Disclaimer: JK. Rowling, the Master.

First, saia makasih banget buat yang udah review FF saia, Mrs Malfoy. Semoga cerita ini lebih baik dari itu. Dan dimohon dengan sangat atas REVIEW-nya :D


Hermione Granger melongo kagum melihat pemandangan di depannya. Ya ampun, betapa indahnya pemandangan ini, batinnya. Ia melangkahkan kakinya untuk masuk, sebelum seseorang menabrak bahunya dengan sengaja.

"Hei!"

Laki-laki itu berbalik, melihat siapa yang telah ditabraknya. Sorot matanya tajam, dan tidak ada kebaikan sama sekali di dalam mata biru-kelabu itu. Ia menatap Hermione dari ujung kaki sampai ujung rambut, dan tersenyum sinis sambil masuk ke dalam. Menghampiri si penjaga kebun yang menyambutnya dengan senyuman.

"Apa-apaan—?"

Hermione sempat mendengar yang dikatakannya pada penjaga itu.

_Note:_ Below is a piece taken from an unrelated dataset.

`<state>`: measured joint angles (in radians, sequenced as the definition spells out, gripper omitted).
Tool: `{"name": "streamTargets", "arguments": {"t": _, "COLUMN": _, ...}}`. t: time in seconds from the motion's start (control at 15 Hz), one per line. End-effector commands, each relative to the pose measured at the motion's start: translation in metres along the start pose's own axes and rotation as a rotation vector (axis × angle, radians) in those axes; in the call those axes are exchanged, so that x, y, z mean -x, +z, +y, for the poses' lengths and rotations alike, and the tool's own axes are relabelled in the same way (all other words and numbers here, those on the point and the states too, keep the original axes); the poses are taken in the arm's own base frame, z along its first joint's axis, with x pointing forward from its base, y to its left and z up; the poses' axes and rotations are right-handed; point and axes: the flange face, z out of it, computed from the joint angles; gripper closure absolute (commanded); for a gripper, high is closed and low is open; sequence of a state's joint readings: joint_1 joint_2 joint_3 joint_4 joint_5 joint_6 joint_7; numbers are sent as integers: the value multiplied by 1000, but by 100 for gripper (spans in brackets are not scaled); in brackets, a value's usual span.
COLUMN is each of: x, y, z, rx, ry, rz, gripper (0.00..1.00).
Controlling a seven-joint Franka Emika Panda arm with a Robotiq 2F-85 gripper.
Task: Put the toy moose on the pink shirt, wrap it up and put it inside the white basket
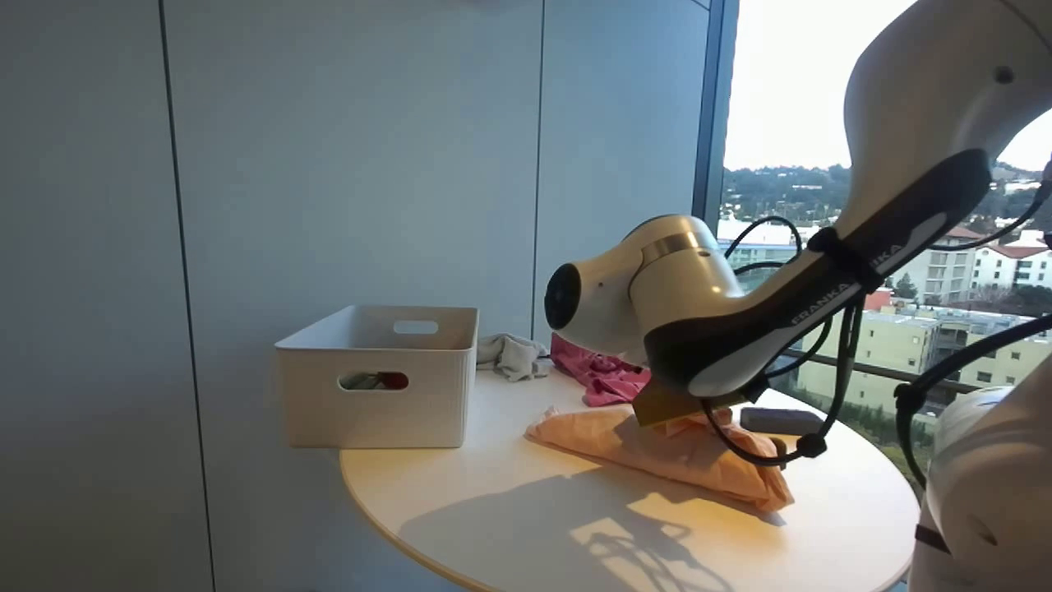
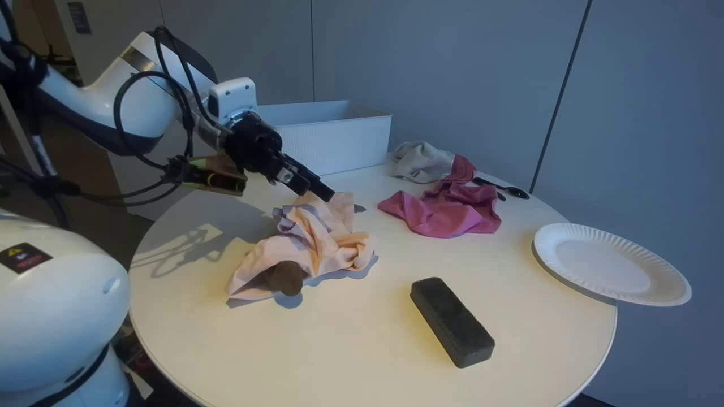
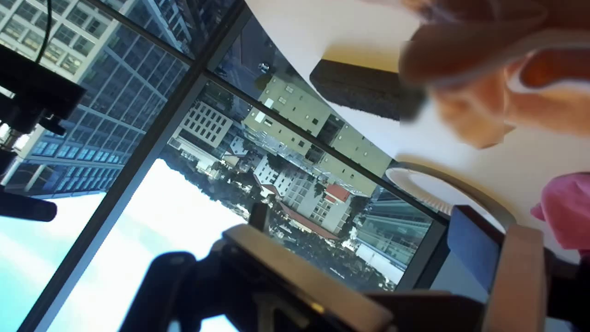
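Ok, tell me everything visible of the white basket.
The white basket is a rectangular, open bin, apparently ribbed plastic, with handle cutouts at opposite ends. It stands upright, base partly overhanging the edge of the round table. Something green and red inside shows through one cutout. The grey cloth lies close by; whether they touch, I cannot tell.
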<state>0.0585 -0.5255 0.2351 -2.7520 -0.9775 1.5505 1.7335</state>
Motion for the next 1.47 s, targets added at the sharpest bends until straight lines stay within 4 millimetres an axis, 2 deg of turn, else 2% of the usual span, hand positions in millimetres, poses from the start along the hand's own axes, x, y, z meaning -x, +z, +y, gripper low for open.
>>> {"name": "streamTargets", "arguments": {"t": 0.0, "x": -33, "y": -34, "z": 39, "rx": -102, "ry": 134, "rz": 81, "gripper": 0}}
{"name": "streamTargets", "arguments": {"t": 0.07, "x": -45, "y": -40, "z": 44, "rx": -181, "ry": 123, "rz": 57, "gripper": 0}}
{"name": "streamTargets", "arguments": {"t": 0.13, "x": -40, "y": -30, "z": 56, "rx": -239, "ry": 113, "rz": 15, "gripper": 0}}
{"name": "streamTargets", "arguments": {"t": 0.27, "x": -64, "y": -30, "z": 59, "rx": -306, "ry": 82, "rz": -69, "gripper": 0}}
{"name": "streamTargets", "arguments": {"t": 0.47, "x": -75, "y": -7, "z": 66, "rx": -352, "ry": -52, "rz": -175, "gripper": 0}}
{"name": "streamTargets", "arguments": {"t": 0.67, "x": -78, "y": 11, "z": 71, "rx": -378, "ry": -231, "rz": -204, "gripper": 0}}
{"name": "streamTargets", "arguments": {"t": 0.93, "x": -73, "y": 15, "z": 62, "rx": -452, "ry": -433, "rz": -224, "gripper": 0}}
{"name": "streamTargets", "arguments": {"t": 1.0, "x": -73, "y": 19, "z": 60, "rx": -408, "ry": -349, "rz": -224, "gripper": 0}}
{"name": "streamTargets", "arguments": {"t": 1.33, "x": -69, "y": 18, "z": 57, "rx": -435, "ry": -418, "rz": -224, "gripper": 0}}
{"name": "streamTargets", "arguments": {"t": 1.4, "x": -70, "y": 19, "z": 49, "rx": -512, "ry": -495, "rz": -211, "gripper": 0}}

"…gadis kotor itu kemari?" dia menatap Hermione seperti ingin berkata, 'kau tak pantas ada di dunia.'

Hermione berjalan cepat-cepat ke arahnya, dan menarik bahu kekarnya yang tegap.

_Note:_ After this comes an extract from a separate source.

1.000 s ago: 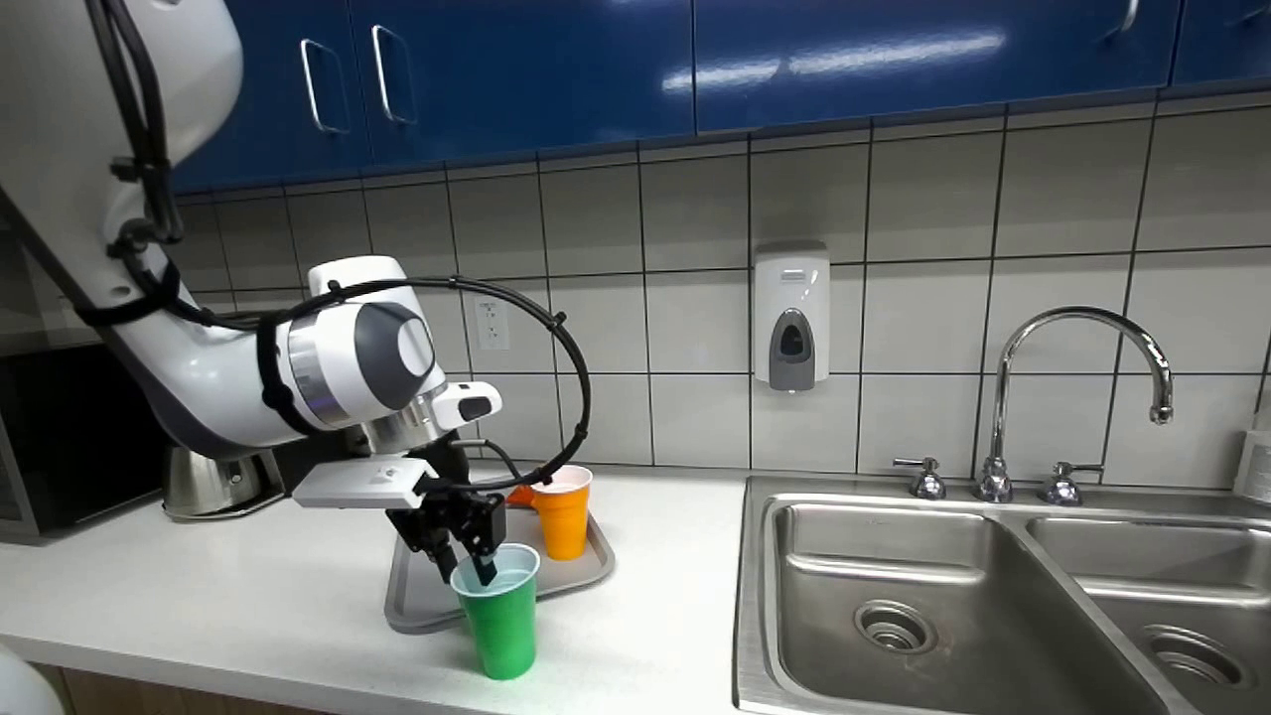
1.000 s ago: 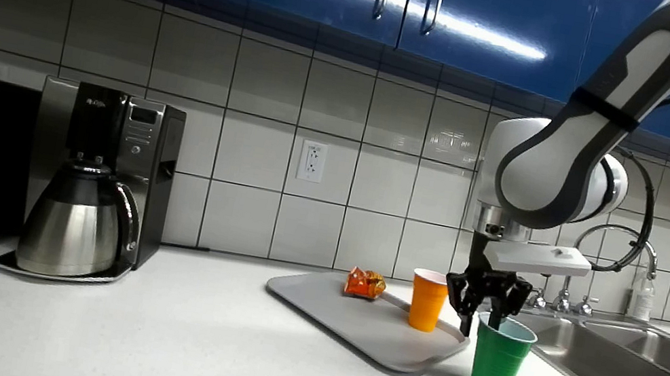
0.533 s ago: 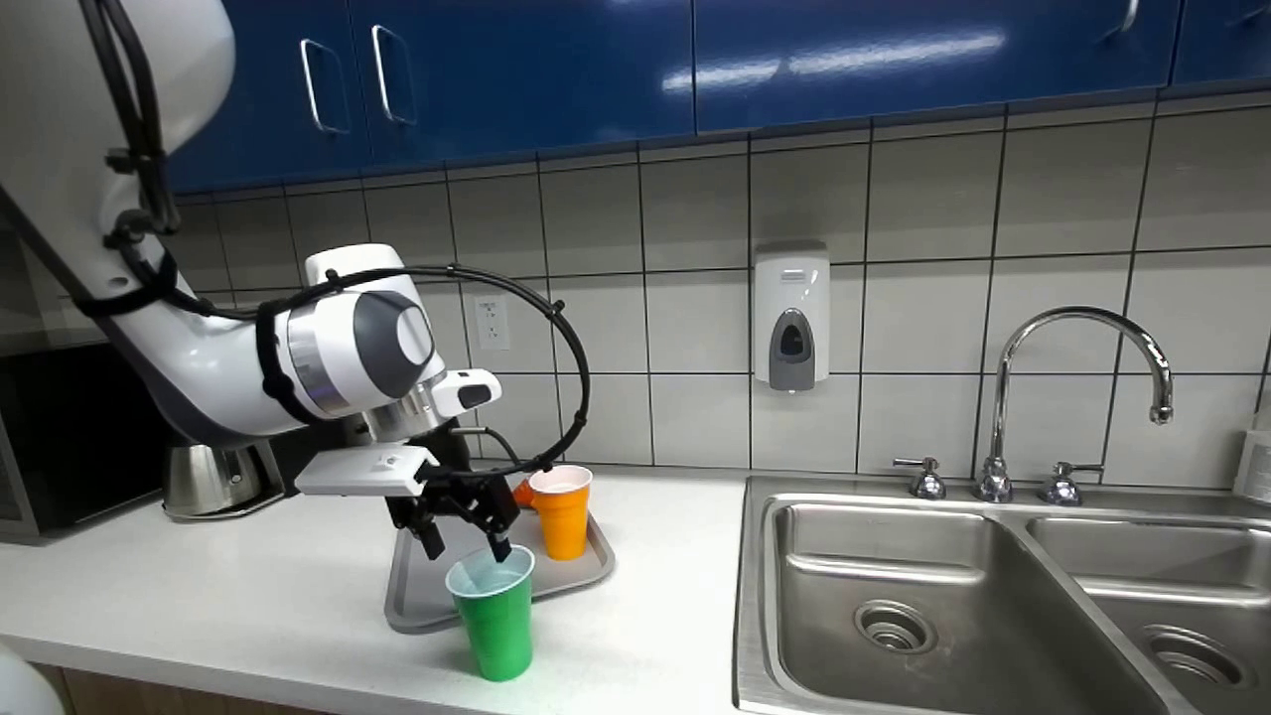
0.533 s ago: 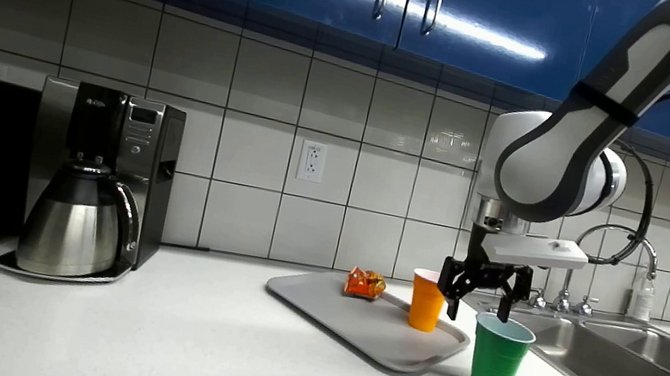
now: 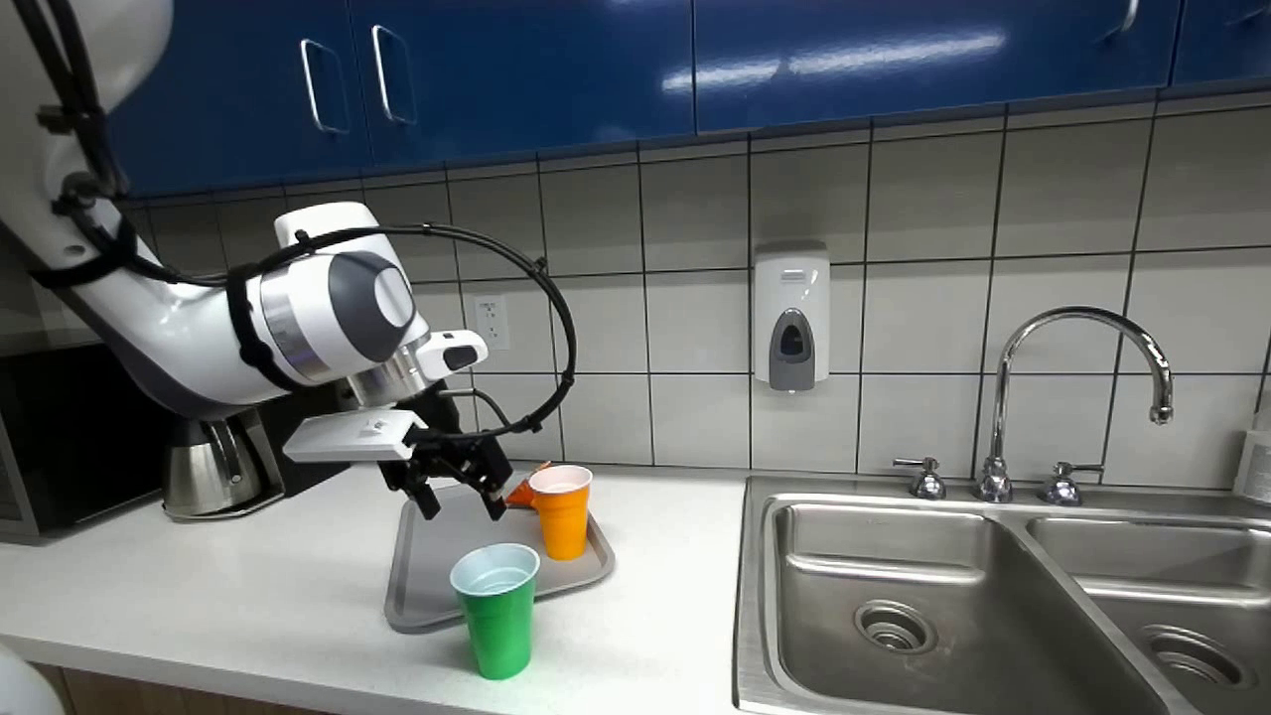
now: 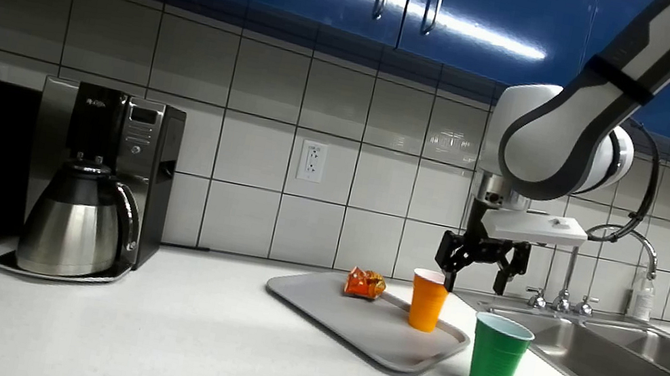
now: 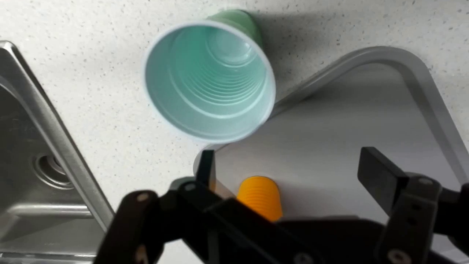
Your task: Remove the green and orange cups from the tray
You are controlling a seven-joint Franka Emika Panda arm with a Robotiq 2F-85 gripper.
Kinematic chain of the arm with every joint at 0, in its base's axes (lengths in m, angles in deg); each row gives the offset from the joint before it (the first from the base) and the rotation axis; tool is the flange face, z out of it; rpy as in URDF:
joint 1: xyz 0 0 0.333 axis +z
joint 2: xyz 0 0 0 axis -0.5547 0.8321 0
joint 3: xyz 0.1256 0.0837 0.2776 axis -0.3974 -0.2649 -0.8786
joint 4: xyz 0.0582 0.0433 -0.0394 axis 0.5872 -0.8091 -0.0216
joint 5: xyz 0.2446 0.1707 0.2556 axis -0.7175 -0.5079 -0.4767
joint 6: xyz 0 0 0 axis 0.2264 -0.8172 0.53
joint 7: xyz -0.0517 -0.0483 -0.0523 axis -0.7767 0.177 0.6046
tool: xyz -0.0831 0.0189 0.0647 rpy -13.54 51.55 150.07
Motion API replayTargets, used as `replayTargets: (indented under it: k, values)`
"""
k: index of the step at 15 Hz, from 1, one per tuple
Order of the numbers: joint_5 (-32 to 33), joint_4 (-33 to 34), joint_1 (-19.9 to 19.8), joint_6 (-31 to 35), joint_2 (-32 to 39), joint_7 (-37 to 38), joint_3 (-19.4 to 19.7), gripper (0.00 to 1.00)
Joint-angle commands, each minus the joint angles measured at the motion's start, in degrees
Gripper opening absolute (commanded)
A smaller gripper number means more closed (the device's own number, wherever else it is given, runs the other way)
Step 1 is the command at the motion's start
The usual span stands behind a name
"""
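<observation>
The green cup (image 5: 498, 628) stands upright on the counter in both exterior views, just off a corner of the grey tray (image 6: 340, 313). In the wrist view I look down into the mouth of the green cup (image 7: 209, 84). On the tray the orange cup (image 6: 426, 306) is upright; in the wrist view my gripper's left finger hides part of the orange cup (image 7: 259, 194). My gripper (image 5: 463, 508) hangs above both cups' rims, apart from them. Wide open, the gripper (image 7: 287, 161) has nothing between its fingers.
An orange snack wrapper (image 6: 365, 283) lies on the tray behind the orange cup. A steel double sink (image 5: 914, 586) with a tall faucet (image 5: 1003, 397) is set into the counter. A coffee maker (image 6: 136, 180) stands near the tiled wall, under blue cabinets (image 5: 536, 70).
A second ago one finger was inside the green cup's rim. Since then the jaws have spread wide and the gripper has risen clear. The green cup stays on the counter.
</observation>
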Motion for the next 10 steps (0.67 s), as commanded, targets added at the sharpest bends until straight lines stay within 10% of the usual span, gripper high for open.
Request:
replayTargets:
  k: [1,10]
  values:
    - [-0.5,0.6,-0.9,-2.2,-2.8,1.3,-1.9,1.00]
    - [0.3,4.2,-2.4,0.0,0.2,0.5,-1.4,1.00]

"Maaf, Mister," katanya menekankan kata terakhir yang diucapkannya. "Sepertinya ada yang tidak menyenangkan di sini?"

Orang itu menepis tangan Hermione, dan membersihkan jasnya yang seolah-olah terkena kotoran lumpur yang tidak bisa dicuci.

"Anda perhatian sekali, Miss."

"Siapa yang Anda sebut gadis kotor, Mister?" tanya Hermione tajam. "Kalau aku boleh tahu?"

"Kurasa kau tahu siapa, Miss Mudblood. Setidaknya kau menyadarinya."

Hermione melayangkan tangannya sebelum orang itu menangkapnya, dan mencengkramnya keras-keras.

"Jangan layangkan tangan putih kecil kotor ini lagi, Miss. Kalau kau merasa masih punya kehormatan?"

Hermione menarik tangannya yang merah, dan berjalan menelusuri perpustakaan—atau 'kebun' yang super besar itu. Perpustakaan Wizards Here! terletak di dekat Diagon Alley yang tidak terlalu ramai sekarang. Tentu, ini, kan, jam setengah enam sore. Perpustakaan itu memang baru didirikan saat dirinya masih bersekolah di Hogwarts pada tahun ketujuhnya. Baru sekitar 2 tahun kurang. Tapi baru kali ini Hermione bisa menyempatkan waktunya untuk singgah sebentar di kebun terkaya ini.

Oh, God. Bagaimana mungkin aku bertemu dengannya lagi? Mau apa dia ke sini? Hermione mengangkat roknya yang panjangnya di bawah lutut, dan berjalan menaiki tangga setengah lingkaran berkarpet merah jambu itu. Terserah, aku tidak peduli padanya, batin Hermione.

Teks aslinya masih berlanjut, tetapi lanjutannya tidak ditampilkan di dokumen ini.